YOUR TASK: Records follow. Pull out every line that contains "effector".

##############################

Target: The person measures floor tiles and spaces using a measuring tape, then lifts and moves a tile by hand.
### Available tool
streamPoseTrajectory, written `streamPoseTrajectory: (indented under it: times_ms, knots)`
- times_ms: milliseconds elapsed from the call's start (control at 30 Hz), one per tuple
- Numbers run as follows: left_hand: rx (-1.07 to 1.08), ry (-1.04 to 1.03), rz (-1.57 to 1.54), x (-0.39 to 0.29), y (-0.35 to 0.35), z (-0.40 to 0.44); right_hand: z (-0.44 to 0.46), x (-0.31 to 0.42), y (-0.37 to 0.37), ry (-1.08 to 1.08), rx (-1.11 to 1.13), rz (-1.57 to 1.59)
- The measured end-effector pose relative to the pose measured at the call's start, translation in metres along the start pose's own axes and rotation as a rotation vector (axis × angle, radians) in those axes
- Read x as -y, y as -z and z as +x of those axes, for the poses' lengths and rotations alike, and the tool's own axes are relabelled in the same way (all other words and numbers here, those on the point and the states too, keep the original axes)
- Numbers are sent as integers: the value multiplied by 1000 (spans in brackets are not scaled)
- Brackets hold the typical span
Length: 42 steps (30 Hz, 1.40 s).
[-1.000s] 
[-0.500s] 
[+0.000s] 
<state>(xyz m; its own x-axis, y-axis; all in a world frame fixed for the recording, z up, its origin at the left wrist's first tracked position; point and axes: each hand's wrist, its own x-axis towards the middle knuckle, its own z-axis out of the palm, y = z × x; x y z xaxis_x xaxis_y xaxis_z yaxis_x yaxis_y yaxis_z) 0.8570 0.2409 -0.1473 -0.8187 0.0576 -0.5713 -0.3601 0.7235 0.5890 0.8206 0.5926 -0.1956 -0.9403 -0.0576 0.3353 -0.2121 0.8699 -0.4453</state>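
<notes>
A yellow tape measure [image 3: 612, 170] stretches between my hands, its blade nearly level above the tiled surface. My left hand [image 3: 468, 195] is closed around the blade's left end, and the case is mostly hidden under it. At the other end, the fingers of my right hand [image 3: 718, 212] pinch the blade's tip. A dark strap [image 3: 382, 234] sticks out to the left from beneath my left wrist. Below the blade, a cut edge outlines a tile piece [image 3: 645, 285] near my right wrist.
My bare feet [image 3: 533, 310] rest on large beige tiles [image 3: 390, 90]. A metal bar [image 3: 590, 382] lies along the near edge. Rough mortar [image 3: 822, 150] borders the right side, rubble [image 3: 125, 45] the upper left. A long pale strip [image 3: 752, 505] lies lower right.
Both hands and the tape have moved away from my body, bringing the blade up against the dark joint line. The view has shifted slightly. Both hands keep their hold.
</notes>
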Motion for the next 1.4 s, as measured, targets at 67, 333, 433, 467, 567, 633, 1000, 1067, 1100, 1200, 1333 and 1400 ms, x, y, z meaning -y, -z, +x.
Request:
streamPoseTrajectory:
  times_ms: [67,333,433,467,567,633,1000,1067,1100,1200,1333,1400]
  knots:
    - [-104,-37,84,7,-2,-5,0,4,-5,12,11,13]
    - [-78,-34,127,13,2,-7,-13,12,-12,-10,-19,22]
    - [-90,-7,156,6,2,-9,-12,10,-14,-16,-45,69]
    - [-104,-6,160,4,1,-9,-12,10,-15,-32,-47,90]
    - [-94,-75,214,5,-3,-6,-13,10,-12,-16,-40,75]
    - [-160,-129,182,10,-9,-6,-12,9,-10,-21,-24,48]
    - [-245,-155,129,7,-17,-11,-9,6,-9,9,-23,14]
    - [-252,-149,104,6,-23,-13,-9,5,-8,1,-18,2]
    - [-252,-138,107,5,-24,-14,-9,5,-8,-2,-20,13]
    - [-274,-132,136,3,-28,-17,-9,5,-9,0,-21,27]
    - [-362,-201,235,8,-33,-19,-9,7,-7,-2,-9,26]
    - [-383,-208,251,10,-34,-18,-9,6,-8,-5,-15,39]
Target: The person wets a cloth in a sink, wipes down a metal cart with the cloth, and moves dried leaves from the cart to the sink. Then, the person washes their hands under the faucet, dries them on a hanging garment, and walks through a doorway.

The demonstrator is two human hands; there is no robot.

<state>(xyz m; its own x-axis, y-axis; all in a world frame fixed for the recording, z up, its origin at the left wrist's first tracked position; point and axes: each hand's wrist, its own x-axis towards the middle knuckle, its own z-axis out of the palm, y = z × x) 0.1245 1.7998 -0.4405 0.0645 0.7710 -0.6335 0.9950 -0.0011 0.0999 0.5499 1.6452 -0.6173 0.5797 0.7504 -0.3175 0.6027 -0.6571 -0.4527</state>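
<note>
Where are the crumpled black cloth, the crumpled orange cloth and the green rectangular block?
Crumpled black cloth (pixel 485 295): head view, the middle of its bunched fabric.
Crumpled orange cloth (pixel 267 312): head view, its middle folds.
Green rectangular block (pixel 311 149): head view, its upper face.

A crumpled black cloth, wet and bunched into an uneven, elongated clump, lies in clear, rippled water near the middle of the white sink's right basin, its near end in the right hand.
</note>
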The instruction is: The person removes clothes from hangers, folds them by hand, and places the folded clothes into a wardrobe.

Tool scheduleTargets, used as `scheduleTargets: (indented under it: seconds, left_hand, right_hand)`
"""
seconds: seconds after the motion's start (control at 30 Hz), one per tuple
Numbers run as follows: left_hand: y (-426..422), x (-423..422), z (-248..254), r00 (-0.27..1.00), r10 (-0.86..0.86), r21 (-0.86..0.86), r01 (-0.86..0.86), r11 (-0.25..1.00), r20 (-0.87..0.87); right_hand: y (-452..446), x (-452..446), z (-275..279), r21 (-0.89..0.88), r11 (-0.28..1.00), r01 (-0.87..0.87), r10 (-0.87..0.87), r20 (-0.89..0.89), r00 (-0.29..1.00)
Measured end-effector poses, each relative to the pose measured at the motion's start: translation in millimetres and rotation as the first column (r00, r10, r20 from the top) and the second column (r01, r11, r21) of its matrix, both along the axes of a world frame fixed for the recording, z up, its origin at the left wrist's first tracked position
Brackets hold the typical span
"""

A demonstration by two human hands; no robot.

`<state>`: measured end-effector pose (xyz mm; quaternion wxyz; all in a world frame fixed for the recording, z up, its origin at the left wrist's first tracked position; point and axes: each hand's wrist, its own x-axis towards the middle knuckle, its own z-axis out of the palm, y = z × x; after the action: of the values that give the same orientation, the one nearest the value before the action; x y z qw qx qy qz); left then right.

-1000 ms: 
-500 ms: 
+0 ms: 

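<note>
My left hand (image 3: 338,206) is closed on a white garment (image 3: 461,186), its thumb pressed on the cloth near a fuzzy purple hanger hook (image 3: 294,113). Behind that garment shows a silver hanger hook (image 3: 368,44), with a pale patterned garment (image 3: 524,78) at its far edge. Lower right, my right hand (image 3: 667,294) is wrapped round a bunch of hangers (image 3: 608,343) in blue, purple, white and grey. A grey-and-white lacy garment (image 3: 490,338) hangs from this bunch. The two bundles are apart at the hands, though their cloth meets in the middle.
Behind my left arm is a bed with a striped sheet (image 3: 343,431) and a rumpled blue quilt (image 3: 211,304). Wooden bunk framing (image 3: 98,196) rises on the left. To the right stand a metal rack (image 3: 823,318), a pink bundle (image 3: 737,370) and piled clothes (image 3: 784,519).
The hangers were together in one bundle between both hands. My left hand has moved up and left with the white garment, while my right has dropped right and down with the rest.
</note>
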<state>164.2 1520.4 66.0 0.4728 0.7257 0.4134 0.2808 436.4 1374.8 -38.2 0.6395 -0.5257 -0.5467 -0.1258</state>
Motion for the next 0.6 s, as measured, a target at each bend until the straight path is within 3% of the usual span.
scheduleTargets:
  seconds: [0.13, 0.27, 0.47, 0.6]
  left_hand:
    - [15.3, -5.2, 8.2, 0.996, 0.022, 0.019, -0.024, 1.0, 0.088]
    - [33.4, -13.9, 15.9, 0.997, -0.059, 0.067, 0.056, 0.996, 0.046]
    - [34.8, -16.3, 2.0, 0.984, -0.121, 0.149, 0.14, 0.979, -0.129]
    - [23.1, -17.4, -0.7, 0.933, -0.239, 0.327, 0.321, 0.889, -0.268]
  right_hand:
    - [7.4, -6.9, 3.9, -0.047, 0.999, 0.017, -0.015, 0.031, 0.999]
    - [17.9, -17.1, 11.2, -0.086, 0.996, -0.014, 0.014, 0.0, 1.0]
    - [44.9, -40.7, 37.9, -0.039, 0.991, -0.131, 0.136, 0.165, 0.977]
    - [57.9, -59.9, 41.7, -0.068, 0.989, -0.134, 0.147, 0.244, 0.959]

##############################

ANSWER TO THE EXERCISE:
- The measured end-effector pose relative to the pose measured at the call's start, translation in metres along the start pose's own axes and rotation as a rotation vector (axis × angle, radians) in those axes
Measured end-effector poses, each relative to the pose measured at the motion's start: translation in millimetres and rotation as the first column (r00, r10, r20 from the top) and the second column (r01, r11, r21) of its matrix, both along the axes of a world frame fixed for the recording, z up, its origin at the left wrist's first tracked position
`<state>`: measured end-effector pose (xyz mm; quaternion wxyz; all in a world frame fixed for the recording, z up, its origin at the left wrist's first tracked position; point and axes: each hand's wrist, its own x-axis towards the middle knuckle, its own z-axis out of the palm, y = z × x; after the action: of the values that give the same orientation, the one nearest the value before the action; x y z qw qx qy qz); left then right.

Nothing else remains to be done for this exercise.